● **Work to complete**: Wherever the word "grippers" occurs in the lines below, copy the whole line.

-- Entries shown follows --

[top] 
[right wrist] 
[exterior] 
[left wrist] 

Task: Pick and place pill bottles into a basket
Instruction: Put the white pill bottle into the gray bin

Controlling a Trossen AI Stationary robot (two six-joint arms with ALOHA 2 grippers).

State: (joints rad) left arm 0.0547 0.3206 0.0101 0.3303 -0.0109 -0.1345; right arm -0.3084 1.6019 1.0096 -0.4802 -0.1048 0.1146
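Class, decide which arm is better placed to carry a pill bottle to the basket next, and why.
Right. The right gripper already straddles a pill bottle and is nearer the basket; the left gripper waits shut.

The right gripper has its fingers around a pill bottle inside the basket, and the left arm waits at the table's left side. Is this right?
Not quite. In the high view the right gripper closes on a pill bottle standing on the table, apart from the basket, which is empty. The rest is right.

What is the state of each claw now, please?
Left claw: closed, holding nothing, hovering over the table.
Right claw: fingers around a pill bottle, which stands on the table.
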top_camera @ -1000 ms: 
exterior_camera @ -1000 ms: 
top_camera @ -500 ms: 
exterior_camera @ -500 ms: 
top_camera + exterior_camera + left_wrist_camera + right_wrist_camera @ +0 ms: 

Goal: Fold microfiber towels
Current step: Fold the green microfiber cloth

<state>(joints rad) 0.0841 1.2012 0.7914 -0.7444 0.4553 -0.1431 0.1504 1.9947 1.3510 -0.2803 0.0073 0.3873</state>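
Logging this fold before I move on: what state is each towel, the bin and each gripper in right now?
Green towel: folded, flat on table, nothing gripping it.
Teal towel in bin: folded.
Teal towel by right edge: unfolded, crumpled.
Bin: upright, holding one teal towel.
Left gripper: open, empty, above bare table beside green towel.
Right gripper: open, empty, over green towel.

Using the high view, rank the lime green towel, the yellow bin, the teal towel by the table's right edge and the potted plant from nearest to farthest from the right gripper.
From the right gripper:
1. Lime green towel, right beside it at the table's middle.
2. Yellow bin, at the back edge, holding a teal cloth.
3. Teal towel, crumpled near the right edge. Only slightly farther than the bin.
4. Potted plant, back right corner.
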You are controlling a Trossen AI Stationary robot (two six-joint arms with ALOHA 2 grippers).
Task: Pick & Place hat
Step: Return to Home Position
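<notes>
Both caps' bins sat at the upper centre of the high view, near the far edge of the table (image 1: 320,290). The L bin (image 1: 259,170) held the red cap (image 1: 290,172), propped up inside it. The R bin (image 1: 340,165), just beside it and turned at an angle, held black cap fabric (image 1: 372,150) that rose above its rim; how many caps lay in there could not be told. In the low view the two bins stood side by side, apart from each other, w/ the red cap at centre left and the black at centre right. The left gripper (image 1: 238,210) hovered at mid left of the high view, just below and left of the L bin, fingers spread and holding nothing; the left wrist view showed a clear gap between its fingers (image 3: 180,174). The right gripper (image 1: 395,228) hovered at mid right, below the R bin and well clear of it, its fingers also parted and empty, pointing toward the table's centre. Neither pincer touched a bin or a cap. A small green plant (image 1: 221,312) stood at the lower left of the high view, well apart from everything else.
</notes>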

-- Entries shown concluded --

● **Answer for this exercise**:
Controlling a Trossen AI Stationary robot (two six-joint arms with ALOHA 2 grippers).
You are controlling a Trossen AI Stationary robot (two six-joint arms with ALOHA 2 grippers).

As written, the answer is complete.